The main components of Cloud IoT Core are the device manager and the protocol bridges:
- A device manager for registering devices with the service, so you can then monitor and configure them
- A device manager for registering devices with the service, so you can then monitor and configure them
- Two protocol bridges (MQTT and HTTP) that devices can use to connect to Google Cloud Platform
Once you register new device in IoT Core’s Device Registry, device can send the data (JSON data containing unique device ID) over MQTT (Message Queue Telemetry Transport) protocol to Cloud Pub/Sub topic which can be further load the data into BigQuery using either Cloud Function or Cloud Dataflow. There is also latest Pub/Sub feature called Write to BigQuery Subscription which can directly load data into BigQuery tables without any dependencies to write separate code. Alternatively, An IoT device can send the data directly to GCP Cloud Storage over HTTP protocol. This data can then be loaded into BigQuery using Cloud Function for further analysis. Once all data arrives in BigQuery, Unified Data Platform is built on top of variety of raw telemetry data categorised as Fact data and Device Metadata categorised as Dimension data, it can be further transformed into proper Data Modelling layer. Raw data can be further joined and processed to form Consumption layer. You can also send the commands or update device configuration (e.g., firmware version) to the IoT device from Google Cloud via IoT Core service. However, Currently, Cloud IoT Core supports commands over MQTT only (not HTTP).
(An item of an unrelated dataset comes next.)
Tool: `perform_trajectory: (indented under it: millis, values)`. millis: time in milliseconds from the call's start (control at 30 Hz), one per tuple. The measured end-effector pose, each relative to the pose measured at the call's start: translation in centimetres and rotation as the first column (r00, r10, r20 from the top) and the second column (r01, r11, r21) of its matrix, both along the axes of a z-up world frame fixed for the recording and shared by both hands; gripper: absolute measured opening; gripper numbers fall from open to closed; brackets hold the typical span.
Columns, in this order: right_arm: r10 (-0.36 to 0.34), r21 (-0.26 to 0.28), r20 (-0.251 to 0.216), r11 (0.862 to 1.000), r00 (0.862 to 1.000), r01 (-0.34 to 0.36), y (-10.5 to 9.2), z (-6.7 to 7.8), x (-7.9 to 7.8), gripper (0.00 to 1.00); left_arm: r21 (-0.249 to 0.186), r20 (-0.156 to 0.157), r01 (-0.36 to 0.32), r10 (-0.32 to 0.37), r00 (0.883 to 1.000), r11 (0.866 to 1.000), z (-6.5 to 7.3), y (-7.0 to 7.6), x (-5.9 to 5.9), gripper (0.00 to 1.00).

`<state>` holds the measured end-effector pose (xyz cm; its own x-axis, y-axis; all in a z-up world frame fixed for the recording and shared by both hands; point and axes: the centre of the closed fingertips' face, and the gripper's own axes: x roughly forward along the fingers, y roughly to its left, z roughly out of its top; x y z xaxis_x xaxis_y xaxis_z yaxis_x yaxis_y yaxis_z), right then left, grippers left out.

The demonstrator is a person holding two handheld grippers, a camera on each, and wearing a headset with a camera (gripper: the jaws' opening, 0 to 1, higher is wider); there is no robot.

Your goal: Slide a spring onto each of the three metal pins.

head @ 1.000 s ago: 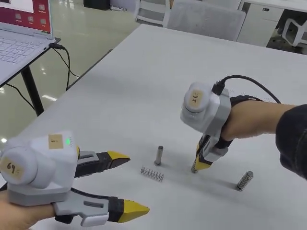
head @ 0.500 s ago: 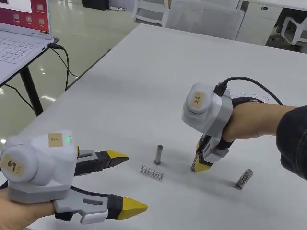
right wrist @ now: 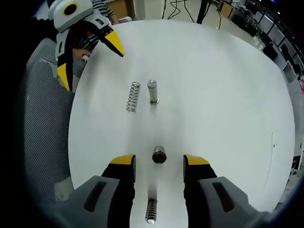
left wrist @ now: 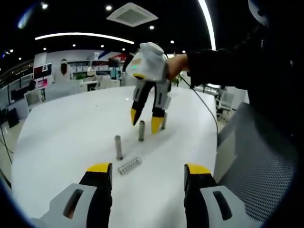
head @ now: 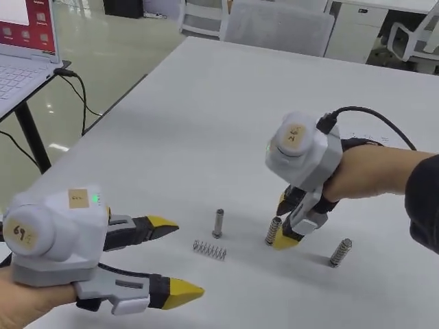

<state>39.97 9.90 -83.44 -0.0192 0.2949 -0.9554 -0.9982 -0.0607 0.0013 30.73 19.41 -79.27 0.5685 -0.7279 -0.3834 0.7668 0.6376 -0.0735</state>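
Three metal pins stand on the white table (head: 206, 116). The left pin (head: 218, 223) (left wrist: 118, 147) (right wrist: 153, 91) is bare, and a loose spring (head: 209, 249) (left wrist: 129, 165) (right wrist: 133, 96) lies beside it. The middle pin (head: 273, 231) (left wrist: 141, 130) (right wrist: 159, 155) wears a spring. My right gripper (head: 282, 223) (right wrist: 160, 160) (left wrist: 145, 120) stands open over it, one jaw on each side, not touching. The right pin (head: 340, 252) (right wrist: 151, 210) also carries a spring. My left gripper (head: 175, 257) (left wrist: 148, 168) (right wrist: 89, 61) hovers open and empty near the front edge, pointing at the loose spring.
A laptop (head: 20, 48) sits on a side stand at the far left, with a cable (head: 82, 92) hanging from it. Chairs (head: 274, 27) stand beyond the table's far end. The table's left edge runs close to my left gripper.
My right gripper's jaws have parted and let go of the spring, which now sits on the middle pin. The left gripper has barely moved; the head camera shifted slightly.
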Motion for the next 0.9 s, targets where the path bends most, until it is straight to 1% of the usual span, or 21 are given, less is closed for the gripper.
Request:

Migrating from IoT Core – Alternatives in the market
As per Google’s announcement, Google IoT Core is being retired on August 16, 2023, there are several offering in the market. Google Cloud offers a host of partner-led solutions, built on Google Cloud, that meet the needs of IoT customers. Explore different options on this link
- One of the options is ClearBlade. ClearBlade is an IoT, Edge, and AI software company driving enterprise digital transformation through its IoT Core, IoT Enterprise, and Intelligent Assets offerings on Google Cloud. ClearBlade IoT Core is a replacement product that provides the same functionality as GCP IoT Core. ClearBlade IoT Core offers 1:1 product parity including a Device Table, Security, MQTT+ Messaging, Service Integrations, Edges, and Monitoring. ClearBlade also provides a free “1-click” migration tool that fully automates the move to ClearBlade IoT Core. This is best option if you do not want to spend too much time in thinking and rebuilding your existing IoT Core architecture and simply use ClearBlade IoT Core easy integration to replace Google IoT Core.
- ThingsBoard is an open-source IoT platform for data collection, processing, visualization, and device management. ThingsBoard is suitable alternative to Google IoT Core and Professional Edition provides much more features of full IoT application enablement capabilities.
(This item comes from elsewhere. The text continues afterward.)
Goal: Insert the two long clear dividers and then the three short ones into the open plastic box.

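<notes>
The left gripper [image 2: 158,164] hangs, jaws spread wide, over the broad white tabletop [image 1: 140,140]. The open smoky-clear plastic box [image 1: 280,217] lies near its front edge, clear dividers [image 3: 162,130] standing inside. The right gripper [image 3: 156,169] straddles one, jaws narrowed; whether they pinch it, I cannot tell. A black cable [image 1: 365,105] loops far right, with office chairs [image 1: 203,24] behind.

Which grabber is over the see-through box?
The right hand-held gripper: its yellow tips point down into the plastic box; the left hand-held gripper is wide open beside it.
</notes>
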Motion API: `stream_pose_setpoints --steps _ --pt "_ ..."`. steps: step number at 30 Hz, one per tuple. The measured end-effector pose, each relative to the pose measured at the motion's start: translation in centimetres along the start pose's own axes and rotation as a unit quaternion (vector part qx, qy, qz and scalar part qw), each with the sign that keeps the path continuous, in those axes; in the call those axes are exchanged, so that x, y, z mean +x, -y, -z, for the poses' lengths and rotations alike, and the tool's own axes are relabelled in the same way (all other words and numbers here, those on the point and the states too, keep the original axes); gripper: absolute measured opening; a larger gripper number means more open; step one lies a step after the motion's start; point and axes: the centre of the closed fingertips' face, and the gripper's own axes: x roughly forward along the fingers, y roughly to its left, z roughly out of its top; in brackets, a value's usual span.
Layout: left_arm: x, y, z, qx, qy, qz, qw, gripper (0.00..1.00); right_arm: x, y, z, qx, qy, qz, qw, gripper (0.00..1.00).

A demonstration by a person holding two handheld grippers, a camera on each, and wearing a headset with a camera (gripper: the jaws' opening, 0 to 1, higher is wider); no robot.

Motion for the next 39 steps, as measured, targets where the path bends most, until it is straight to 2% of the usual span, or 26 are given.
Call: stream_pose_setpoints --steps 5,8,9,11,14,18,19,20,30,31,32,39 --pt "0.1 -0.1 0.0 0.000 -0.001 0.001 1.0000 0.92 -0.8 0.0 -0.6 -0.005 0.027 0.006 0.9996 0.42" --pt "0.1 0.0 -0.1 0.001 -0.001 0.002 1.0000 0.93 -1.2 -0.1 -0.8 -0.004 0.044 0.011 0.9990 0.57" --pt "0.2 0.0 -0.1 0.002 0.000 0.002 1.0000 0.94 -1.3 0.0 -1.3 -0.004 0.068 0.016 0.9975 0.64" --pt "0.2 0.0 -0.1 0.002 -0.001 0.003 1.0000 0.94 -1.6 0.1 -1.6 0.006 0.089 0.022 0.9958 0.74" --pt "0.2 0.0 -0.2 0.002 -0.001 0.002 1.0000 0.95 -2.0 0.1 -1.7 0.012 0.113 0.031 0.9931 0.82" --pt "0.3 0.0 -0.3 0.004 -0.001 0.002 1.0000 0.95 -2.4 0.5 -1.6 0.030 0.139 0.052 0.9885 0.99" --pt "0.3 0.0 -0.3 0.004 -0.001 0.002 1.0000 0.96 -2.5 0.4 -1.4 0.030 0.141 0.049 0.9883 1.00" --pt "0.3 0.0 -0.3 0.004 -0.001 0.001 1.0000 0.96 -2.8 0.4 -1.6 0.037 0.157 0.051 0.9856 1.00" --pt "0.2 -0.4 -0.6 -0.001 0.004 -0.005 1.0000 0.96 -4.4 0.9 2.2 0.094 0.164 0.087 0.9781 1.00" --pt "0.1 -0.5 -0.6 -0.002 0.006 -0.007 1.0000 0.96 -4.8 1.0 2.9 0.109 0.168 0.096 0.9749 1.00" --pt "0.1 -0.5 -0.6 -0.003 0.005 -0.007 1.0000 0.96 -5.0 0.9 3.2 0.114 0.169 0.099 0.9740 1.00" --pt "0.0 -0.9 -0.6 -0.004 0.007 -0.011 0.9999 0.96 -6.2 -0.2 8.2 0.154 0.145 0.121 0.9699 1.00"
- Losant is another option which we can use to replace Google’s IoT Core functionality to replace the Device registry and register devices and it also easy integrations with Cloud Pub/Sub or BigQuery to send raw data to GCP.
Conclusion
There are several benefits of IoT (Internet of Things) data analysis, and it encourages companies to rethink the ways they approach their businesses and gives them the tools to improve their business strategies. IoT data can be easily ingested into Google Cloud using one of the Google IoT Core’s technology partner option available in the market. Partner that has similar offerings as Google IoT Core components can be easily integrated with Pub/Sub to send data over to the cloud and vice versa.